Without the pictures, can you quote each line below exactly?

[Opening Listed entries section]

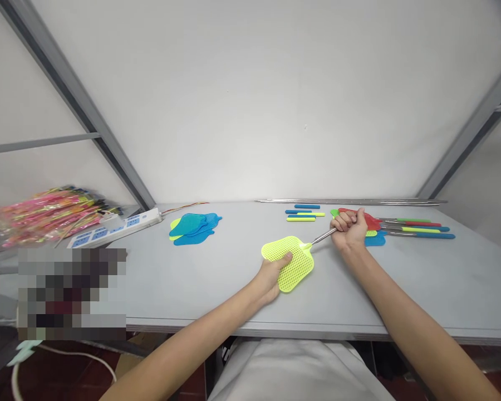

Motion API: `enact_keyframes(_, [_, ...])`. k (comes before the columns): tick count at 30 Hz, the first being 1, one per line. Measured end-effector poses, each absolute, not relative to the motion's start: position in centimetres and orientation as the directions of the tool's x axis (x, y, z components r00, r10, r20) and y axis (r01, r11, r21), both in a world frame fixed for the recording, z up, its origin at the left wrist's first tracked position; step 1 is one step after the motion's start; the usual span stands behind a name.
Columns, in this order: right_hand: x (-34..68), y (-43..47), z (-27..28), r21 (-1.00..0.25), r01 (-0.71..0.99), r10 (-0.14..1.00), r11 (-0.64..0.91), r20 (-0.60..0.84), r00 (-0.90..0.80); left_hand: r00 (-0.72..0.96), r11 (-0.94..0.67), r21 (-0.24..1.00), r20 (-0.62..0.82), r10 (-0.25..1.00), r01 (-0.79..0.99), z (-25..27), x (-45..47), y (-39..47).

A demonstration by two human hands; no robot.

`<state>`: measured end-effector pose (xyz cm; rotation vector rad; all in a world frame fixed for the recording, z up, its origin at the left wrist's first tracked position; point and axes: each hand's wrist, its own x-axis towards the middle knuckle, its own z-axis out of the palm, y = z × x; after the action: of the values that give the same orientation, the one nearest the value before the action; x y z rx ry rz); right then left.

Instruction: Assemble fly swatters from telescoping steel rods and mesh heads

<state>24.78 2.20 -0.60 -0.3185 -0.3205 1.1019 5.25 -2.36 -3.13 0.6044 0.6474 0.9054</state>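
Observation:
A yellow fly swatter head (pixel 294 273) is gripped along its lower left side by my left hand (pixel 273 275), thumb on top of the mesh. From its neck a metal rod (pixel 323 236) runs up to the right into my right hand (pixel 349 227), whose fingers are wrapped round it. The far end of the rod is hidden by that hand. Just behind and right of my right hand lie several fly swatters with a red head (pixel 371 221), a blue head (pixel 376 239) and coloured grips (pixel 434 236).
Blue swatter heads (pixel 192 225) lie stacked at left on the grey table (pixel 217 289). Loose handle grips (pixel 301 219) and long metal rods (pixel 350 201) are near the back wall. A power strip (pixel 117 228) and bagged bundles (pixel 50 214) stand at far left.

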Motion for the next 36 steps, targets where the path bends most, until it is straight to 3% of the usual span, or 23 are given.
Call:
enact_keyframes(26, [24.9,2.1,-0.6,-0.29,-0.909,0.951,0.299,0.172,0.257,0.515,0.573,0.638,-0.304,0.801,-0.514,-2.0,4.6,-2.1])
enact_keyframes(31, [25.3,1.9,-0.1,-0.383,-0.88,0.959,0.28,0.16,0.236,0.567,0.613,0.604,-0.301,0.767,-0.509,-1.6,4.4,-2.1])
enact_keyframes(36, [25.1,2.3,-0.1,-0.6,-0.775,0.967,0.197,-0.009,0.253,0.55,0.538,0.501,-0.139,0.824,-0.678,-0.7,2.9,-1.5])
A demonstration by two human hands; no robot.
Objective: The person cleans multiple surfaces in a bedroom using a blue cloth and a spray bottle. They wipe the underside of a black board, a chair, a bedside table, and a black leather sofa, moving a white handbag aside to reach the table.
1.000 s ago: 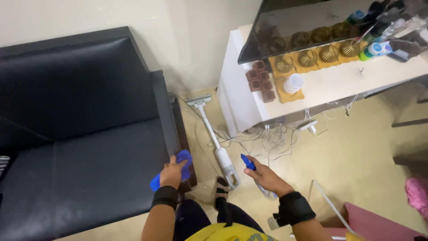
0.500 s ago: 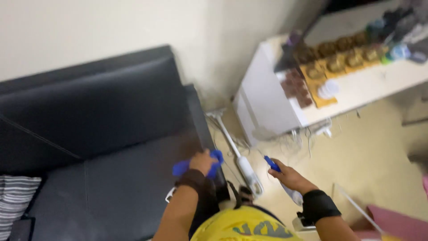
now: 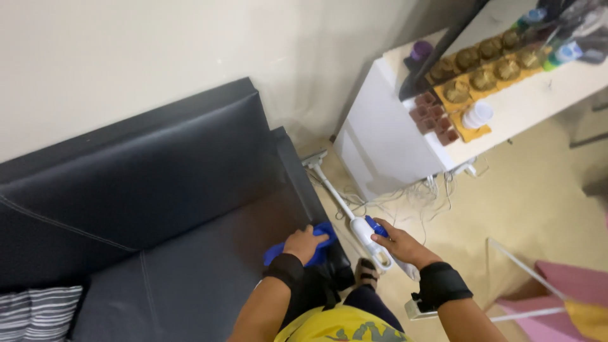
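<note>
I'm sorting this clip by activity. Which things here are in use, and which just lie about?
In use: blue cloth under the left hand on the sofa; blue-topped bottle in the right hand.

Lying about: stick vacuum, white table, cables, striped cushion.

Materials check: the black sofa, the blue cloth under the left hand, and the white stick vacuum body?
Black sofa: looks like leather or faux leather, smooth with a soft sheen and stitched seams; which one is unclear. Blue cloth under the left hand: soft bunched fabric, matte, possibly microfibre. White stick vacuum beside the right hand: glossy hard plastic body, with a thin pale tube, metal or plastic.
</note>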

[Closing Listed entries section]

## Exercise output
Motion API: `enact_keyframes(_, [_, ...])`. k (comes before the columns): tick count at 30 Hz, the first being 1, one per line. Measured end-effector poses, each absolute, not relative to the motion's start: position in centimetres and orientation as the directions of the tool's x axis (x, y, z components r00, r10, r20) and y axis (r01, r11, r21), both in a world frame fixed for the recording, z up, its origin at the left wrist's first tracked position; step 1 is one step after the motion's start; the usual span stands behind a name.
Columns, in this order: right_hand: x (-34..68), y (-43..47), z (-27..28), r21 (-1.00..0.25), r01 (-0.71..0.99), r10 (-0.14..1.00), r11 (-0.64..0.91), r20 (-0.60..0.84), r00 (-0.90..0.80); left_hand: r00 (-0.72..0.96), r11 (-0.94..0.67), r21 (-0.24..1.00), r20 (-0.62..0.82), r10 (-0.25..1.00), r01 (-0.79..0.99), z (-25..27), x (-45..47), y (-39..47).

A demonstration by two human hands; no robot.

`<state>`: measured end-effector pose (xyz cm; rotation vector rad; all in a world frame fixed for the recording, z up, its origin at the left wrist's first tracked position; point and axes: each hand's wrist, its own x-axis towards the middle knuckle, its own z-axis out of the palm, y = z × x; after the action: of the values that give the same orientation, the one nearest the value before the action; x y z rx ry rz); right then left.

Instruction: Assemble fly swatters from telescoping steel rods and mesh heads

<state>24.78 2.20 -0.60 -0.3185 -0.3205 1.1019 5.25 -2.36 -3.13 0.6044 0.6474 0.9054</state>
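Observation:
A yellow fly swatter head (pixel 294 273) is gripped along its lower left side by my left hand (pixel 273 275), thumb on top of the mesh. From its neck a metal rod (pixel 323 236) runs up to the right into my right hand (pixel 349 227), whose fingers are wrapped round it. The far end of the rod is hidden by that hand. Just behind and right of my right hand lie several fly swatters with a red head (pixel 371 221), a blue head (pixel 376 239) and coloured grips (pixel 434 236).
Blue swatter heads (pixel 192 225) lie stacked at left on the grey table (pixel 217 289). Loose handle grips (pixel 301 219) and long metal rods (pixel 350 201) are near the back wall. A power strip (pixel 117 228) and bagged bundles (pixel 50 214) stand at far left.
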
Motion for the next 36 steps, targets where the path bends most, until it is straight to 3% of the usual span, or 23 are given.
Call:
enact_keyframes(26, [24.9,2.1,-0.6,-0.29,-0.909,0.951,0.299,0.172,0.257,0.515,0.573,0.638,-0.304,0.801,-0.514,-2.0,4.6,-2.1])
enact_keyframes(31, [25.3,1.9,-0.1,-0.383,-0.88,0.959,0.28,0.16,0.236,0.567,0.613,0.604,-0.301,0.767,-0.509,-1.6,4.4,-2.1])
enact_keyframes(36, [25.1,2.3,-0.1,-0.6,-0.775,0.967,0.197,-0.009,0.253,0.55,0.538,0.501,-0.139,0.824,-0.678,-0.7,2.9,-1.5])
A demonstration by two human hands; no robot.
Objective: The person cleans multiple surfaces in a bedroom using a blue cloth and a spray bottle. They wipe the underside of a black board, a chair, a bedside table, and a black leather sofa, moving a white handbag aside to reach the table.
1.000 s ago: 
0.500 s ago: 
now: 
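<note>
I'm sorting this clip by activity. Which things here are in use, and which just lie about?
In use: blue cloth under the left hand on the sofa; blue-topped bottle in the right hand.

Lying about: stick vacuum, white table, cables, striped cushion.

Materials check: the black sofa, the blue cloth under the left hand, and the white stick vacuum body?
Black sofa: looks like leather or faux leather, smooth with a soft sheen and stitched seams; which one is unclear. Blue cloth under the left hand: soft bunched fabric, matte, possibly microfibre. White stick vacuum beside the right hand: glossy hard plastic body, with a thin pale tube, metal or plastic.
</note>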

This response contains the complete answer.